As your roof ages or sustains weather damage, certain areas can become susceptible to leaks. Keep an eye out for problems and take preventive measures to fix them so as to avoid serious structural damage or mold or mildew growth.
Here are some of the ways water starts seeps in:
Leaks at joints: Joints between the roof and the chimney or between two sloped sections of a roof are highly susceptible to leaking.
Broken or cracked shingles: Water can seep through the roof and into your home if your roof has cracked or broken shingles. Shingles usually deteriorate on the southern face of the roof first because of exposure to sun.
Leaks along flashing: Roofers use flashing, which refers to various waterproof materials, wherever something sticks up through the roof line — such as a chimney or vent stacks. Flashing is important to protect against leaks in these areas.

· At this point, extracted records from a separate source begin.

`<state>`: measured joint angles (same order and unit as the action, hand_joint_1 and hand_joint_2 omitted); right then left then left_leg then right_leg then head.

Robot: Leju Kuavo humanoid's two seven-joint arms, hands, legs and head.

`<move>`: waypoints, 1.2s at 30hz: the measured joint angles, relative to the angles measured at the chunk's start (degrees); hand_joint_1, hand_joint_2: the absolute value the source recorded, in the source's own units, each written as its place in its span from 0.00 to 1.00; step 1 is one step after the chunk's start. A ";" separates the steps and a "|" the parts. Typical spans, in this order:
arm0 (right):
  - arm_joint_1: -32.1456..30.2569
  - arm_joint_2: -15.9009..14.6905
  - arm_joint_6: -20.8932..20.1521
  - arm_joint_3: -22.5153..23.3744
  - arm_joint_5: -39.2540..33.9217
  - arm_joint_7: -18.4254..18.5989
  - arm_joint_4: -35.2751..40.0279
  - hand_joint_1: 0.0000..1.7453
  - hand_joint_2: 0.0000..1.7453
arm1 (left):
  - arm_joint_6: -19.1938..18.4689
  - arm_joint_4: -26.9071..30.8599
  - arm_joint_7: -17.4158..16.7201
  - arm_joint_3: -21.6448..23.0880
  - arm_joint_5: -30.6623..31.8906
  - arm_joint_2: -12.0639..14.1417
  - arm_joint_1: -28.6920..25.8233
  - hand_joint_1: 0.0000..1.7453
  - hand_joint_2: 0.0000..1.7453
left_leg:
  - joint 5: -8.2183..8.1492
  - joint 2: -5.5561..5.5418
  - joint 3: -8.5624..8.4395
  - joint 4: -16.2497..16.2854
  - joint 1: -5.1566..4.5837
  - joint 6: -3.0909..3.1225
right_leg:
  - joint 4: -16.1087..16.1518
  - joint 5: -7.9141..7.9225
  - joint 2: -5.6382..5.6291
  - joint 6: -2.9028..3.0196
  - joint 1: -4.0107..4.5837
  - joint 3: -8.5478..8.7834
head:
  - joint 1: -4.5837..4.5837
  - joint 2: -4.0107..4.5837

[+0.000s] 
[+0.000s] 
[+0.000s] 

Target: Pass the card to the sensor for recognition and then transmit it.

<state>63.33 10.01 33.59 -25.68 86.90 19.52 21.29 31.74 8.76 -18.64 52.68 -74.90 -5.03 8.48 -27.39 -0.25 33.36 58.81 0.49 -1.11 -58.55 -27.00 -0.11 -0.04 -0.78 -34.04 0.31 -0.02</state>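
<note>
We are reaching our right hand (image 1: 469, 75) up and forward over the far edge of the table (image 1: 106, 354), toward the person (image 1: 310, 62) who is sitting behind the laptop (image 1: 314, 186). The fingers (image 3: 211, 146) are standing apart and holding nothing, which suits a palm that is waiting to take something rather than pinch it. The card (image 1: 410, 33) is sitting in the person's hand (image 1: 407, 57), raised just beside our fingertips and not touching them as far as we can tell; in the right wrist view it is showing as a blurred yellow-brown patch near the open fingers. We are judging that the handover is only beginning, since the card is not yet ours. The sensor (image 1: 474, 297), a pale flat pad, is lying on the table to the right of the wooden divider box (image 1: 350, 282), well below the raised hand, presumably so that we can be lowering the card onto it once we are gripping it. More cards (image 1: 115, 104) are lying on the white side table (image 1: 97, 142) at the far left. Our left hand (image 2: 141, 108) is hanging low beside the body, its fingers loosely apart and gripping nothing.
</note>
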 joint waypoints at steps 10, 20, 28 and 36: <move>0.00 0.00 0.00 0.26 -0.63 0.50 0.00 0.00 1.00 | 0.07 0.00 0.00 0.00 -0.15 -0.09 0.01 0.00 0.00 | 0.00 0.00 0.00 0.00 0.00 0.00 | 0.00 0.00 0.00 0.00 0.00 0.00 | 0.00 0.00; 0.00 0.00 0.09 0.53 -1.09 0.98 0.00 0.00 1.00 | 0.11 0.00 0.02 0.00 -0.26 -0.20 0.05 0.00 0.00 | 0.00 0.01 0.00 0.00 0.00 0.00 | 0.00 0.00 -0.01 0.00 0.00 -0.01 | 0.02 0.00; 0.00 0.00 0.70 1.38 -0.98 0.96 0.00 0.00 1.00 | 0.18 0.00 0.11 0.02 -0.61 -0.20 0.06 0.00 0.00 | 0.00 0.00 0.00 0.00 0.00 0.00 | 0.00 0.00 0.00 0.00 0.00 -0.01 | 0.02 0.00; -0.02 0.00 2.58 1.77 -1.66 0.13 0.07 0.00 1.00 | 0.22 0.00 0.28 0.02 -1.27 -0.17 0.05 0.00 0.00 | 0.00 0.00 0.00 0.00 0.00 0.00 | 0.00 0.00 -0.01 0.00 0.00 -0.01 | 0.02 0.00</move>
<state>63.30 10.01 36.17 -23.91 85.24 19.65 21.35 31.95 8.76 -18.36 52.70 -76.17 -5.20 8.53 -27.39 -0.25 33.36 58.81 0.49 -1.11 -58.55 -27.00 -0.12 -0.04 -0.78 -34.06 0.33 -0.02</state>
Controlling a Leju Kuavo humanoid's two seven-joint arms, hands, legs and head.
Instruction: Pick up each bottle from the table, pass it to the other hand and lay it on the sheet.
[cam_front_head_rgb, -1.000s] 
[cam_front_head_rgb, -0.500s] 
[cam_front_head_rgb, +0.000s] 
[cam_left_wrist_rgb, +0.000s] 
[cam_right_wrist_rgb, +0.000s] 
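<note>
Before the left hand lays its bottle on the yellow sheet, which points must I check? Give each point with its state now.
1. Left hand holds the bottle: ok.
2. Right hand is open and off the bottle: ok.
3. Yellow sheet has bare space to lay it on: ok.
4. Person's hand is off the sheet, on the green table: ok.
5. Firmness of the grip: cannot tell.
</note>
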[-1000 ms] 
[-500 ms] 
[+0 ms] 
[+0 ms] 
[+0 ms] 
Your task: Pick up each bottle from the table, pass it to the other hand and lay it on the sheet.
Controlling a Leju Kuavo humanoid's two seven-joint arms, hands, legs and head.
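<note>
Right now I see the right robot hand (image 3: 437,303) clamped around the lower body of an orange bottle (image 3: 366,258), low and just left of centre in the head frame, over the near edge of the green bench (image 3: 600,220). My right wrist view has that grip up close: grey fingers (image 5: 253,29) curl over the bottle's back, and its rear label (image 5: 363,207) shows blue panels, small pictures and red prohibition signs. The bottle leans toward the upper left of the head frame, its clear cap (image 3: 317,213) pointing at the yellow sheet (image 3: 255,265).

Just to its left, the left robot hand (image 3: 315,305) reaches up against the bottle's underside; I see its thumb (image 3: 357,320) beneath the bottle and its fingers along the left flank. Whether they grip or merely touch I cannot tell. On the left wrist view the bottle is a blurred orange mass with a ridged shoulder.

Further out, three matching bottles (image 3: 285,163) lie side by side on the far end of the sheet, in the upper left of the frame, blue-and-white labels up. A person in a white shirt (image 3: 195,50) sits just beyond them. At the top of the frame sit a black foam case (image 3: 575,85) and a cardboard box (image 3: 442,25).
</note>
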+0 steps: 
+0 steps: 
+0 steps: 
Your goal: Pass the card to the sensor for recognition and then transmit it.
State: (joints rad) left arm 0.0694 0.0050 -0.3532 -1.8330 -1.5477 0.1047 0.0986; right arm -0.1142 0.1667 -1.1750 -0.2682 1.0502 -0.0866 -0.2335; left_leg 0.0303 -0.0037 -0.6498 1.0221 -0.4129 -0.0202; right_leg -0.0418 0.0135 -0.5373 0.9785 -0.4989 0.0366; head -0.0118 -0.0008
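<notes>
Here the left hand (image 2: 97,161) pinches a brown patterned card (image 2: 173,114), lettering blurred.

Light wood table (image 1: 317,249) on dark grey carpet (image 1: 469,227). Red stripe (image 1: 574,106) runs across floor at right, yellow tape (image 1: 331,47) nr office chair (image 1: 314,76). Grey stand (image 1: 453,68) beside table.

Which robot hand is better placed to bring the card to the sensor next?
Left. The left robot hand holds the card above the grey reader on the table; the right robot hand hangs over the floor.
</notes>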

Over the years, however, these can become weak spots where rain begins to find its way under the shingles. Caught early enough, a small gap can be resealed. Left alone, it could become a major leak requiring repairs all the way down to the rafters.
Even a small leak that doesn't yet reach living quarters can result in wood rot and mold growth. When mold takes root inside a home, it can cause serious health problems. Look for leaks as a normal part of roof maintenance.
When inspecting for leaks inside your attic, look for dark streaks on the boards that form the underside of the roof frame.